The next day, August 7th, Venezuela’s Telesur headlined “EU Opposes Recent US Total Blockade Against Venezuela” and reported that Trump had failed to get the EU — his biggest hope for destroying Venezuela short of militarily invading it — to accept his proposal. The EU said “We oppose the extraterritorial application of unilateral measures.” The EU couldn’t muster enough fascists to go along with the U.S. regime.

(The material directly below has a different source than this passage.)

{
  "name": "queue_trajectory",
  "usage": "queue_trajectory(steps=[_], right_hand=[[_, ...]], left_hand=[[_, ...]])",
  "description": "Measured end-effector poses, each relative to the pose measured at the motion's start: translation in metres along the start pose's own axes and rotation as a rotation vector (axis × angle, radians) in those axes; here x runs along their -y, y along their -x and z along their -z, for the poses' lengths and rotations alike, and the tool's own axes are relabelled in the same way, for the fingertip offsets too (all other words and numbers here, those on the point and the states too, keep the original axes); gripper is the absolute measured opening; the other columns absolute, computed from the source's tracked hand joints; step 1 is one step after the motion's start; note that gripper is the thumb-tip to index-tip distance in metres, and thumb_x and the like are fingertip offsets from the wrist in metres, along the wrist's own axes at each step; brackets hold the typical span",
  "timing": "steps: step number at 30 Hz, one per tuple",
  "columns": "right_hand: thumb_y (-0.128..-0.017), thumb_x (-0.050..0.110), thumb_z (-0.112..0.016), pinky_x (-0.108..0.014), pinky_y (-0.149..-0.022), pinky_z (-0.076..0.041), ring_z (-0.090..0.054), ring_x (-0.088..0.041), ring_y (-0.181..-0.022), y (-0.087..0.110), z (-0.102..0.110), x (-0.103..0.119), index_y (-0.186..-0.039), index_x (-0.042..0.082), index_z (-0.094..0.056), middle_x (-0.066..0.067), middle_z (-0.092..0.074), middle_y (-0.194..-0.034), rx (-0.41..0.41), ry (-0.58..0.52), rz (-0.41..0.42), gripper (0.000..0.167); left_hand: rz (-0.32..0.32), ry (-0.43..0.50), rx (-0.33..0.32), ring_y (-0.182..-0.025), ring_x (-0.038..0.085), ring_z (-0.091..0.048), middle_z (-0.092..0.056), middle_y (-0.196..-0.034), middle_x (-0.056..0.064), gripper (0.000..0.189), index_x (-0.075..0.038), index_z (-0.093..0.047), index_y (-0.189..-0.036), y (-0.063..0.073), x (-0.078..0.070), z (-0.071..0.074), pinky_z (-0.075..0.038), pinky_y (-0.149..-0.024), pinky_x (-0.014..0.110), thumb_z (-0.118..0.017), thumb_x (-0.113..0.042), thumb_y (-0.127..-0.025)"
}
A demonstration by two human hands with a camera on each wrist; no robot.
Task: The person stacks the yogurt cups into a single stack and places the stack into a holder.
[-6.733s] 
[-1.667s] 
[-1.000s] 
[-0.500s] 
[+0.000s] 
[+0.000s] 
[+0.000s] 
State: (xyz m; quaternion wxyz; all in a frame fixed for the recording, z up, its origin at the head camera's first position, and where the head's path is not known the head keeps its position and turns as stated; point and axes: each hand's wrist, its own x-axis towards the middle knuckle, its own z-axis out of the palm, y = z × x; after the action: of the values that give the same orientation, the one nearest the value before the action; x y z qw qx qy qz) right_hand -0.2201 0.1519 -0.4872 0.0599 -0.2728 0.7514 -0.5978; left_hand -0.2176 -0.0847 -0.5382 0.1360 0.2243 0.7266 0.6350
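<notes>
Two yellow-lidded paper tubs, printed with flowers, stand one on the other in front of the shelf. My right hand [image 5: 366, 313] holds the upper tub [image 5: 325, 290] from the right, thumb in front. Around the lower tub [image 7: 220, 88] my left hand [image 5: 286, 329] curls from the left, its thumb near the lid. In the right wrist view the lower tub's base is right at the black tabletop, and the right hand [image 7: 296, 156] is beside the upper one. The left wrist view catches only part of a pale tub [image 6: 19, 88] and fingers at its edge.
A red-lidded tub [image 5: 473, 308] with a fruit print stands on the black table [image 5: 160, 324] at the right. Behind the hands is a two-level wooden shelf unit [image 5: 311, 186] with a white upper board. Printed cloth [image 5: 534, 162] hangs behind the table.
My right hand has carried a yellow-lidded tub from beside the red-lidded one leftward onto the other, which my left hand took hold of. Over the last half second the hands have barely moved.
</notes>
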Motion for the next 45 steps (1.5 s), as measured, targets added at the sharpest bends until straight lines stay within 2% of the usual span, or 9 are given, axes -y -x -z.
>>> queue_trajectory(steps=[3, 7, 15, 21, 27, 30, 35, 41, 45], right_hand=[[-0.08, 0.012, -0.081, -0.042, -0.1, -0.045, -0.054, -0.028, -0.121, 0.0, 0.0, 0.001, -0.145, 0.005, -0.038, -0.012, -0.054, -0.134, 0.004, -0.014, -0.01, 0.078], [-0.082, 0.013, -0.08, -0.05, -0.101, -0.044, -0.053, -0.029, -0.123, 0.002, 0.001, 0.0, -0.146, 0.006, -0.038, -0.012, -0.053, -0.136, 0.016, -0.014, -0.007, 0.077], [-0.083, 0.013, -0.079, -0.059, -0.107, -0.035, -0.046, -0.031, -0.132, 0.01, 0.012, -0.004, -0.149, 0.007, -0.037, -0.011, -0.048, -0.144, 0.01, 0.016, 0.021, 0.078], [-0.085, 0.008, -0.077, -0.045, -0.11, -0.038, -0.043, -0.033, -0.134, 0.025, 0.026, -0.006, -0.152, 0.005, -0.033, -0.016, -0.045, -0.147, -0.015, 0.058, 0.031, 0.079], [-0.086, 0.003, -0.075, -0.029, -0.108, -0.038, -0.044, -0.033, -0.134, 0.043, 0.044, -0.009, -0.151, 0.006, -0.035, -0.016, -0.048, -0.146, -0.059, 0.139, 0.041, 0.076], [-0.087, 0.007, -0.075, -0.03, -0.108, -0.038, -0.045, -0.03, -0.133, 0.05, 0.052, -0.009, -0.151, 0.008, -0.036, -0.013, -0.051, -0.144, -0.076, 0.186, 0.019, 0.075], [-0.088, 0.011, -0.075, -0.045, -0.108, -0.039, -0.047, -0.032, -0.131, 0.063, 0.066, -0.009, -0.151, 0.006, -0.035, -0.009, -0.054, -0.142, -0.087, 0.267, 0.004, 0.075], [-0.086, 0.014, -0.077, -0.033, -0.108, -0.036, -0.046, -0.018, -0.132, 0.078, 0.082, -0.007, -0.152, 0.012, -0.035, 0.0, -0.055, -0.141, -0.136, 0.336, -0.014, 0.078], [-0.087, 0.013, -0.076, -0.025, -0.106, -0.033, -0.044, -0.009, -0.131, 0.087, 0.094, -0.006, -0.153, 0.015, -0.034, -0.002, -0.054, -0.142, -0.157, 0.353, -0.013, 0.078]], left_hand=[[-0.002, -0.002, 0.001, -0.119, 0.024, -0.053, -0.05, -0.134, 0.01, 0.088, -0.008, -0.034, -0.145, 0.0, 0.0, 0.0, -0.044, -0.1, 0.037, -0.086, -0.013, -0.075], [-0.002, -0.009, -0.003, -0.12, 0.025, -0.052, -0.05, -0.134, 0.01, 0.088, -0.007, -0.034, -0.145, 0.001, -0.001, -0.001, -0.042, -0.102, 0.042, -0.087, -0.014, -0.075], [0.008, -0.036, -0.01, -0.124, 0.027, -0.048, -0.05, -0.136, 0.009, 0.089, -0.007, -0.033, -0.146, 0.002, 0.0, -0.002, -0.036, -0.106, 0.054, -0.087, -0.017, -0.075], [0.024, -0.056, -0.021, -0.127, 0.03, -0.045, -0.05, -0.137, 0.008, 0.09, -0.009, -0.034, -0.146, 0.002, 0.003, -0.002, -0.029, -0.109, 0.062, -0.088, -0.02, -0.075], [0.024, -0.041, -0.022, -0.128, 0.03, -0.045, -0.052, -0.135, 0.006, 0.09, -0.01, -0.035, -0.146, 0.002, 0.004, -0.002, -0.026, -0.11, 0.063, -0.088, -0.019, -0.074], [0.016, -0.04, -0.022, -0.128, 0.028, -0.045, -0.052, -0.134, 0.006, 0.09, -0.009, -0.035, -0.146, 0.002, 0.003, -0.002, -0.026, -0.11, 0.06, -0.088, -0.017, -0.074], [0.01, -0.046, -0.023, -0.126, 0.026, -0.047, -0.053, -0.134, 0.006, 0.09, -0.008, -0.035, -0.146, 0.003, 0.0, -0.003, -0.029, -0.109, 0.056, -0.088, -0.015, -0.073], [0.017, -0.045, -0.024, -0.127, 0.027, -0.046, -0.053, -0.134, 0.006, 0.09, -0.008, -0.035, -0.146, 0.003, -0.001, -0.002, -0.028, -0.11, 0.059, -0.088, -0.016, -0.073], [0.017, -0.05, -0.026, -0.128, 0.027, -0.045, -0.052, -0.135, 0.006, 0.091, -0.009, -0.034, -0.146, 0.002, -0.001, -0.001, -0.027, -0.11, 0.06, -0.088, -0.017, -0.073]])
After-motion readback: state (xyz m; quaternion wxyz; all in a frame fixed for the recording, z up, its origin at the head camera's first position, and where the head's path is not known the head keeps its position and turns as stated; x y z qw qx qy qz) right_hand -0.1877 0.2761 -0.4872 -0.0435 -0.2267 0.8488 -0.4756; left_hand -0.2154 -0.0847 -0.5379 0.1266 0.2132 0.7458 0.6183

At this point, Trump isn’t far from the moment when he will need either to abandon his effort to grab Venezuela in this round, or else spring a blitz invasion without allies. Even if he calls off the effort, that would only be temporary. Perhaps if and when he is re-elected, he will feel freer just to send in thousands of troops, tanks, and missiles, to get the job done. However, if Russia stands firm, then such an invasion could spark WW III. He would have to decide whether grabbing the world’s largest oil reserves is worth that risk. Meanwhile, he will almost certainly continue to try to make life as difficult as possible for the Venezuelan people, all the while blaming Maduro for their misery. This has been the basic American plan, since well before Trump occupied the White House. 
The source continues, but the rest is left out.